**Assigned task:**
Render every line of the data exactly as written, and leave out the pictures.

**Data extract:**
-- Opening Marker --

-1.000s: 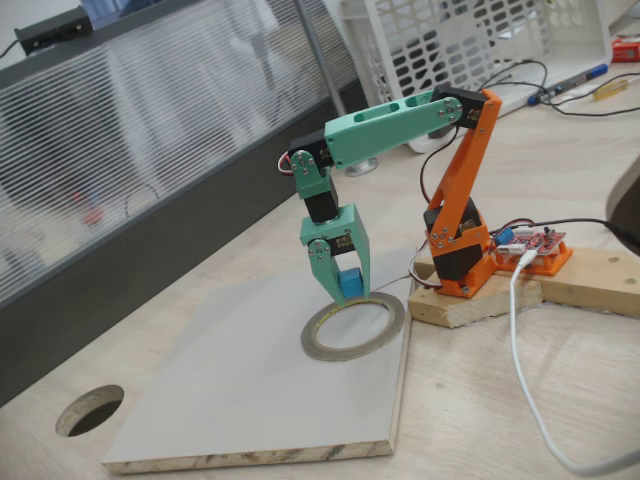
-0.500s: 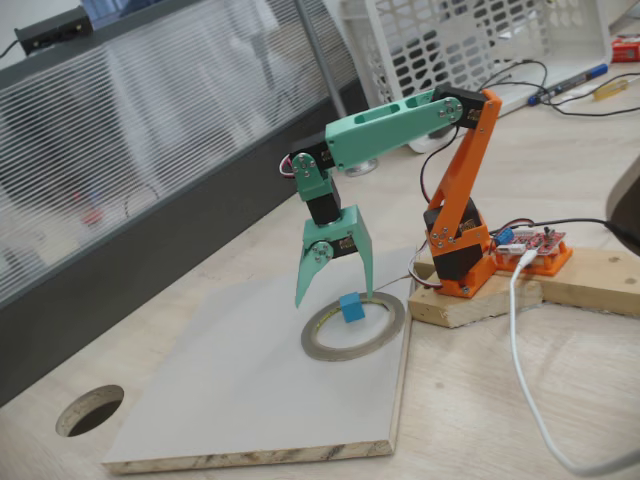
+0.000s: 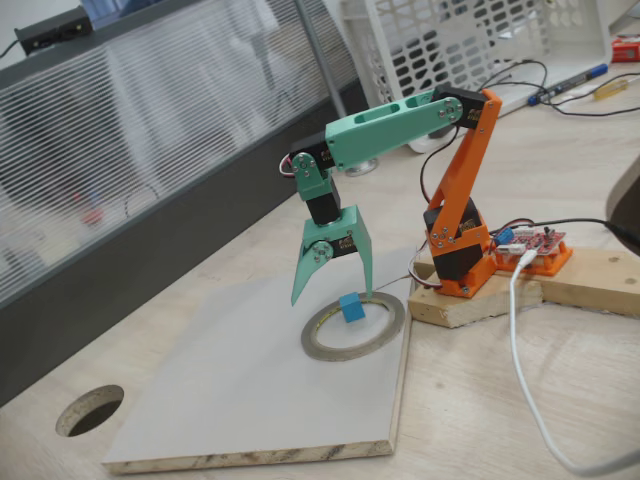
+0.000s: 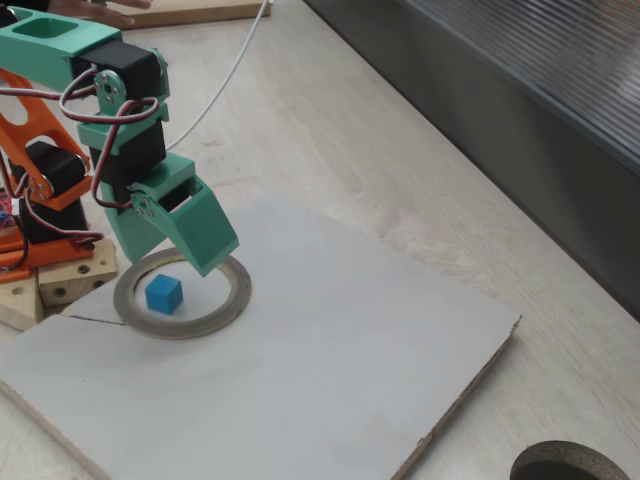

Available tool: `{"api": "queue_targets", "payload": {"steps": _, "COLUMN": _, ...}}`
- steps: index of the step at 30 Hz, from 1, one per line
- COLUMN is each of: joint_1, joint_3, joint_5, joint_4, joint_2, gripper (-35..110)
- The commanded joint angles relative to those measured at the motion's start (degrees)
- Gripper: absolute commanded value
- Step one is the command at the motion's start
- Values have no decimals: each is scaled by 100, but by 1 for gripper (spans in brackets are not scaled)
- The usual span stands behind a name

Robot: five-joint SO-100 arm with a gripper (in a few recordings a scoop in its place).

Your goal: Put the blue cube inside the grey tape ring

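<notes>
green pincer (image 3: pixel 334 290) hanging spread wide, empty | small sky-blue plastic cube (image 3: pixel 350 307) sitting inside flat grey tape ring (image 3: pixel 385 330) | risk: a descending finger knocking it out

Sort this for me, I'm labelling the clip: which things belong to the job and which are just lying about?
Job: small sky-blue plastic cube, lying inside the flat grey tape ring; open green end effector above it.

Lying about: white plastic basket, white cable, round dark hole in the table, blue pen.

Matt plastic blue cube (image 4: pixel 164 294) on a smooth pale board (image 4: pixel 330 370).
</notes>
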Motion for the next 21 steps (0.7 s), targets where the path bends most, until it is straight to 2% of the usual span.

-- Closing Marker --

**Final answer:**
-1.000s: 
-0.500s: 
+0.000s: 
+0.000s: 

Available tool: `{"api": "queue_targets", "payload": {"steps": _, "COLUMN": _, ...}}`
- steps: index of the step at 30 Hz, from 1, one per line
- COLUMN is each of: joint_1, joint_3, joint_5, joint_4, joint_2, gripper (-35..110)
- The commanded joint angles relative to those measured at the motion's start (degrees)
- Gripper: absolute commanded value
- Step one is the command at the motion's start
- Values have no decimals: each is scaled by 100, but by 1 for gripper (spans in brackets are not scaled)
- The usual span stands behind a name

Robot: five-joint SO-100 arm with a gripper (in a few recordings a scoop in its place).

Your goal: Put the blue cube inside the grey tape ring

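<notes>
green pincer (image 3: pixel 334 290) hanging spread wide, empty | small sky-blue plastic cube (image 3: pixel 350 307) sitting inside flat grey tape ring (image 3: pixel 385 330) | risk: a descending finger knocking it out

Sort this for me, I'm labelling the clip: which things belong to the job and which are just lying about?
Job: small sky-blue plastic cube, lying inside the flat grey tape ring; open green end effector above it.

Lying about: white plastic basket, white cable, round dark hole in the table, blue pen.

Matt plastic blue cube (image 4: pixel 164 294) on a smooth pale board (image 4: pixel 330 370).
</notes>
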Motion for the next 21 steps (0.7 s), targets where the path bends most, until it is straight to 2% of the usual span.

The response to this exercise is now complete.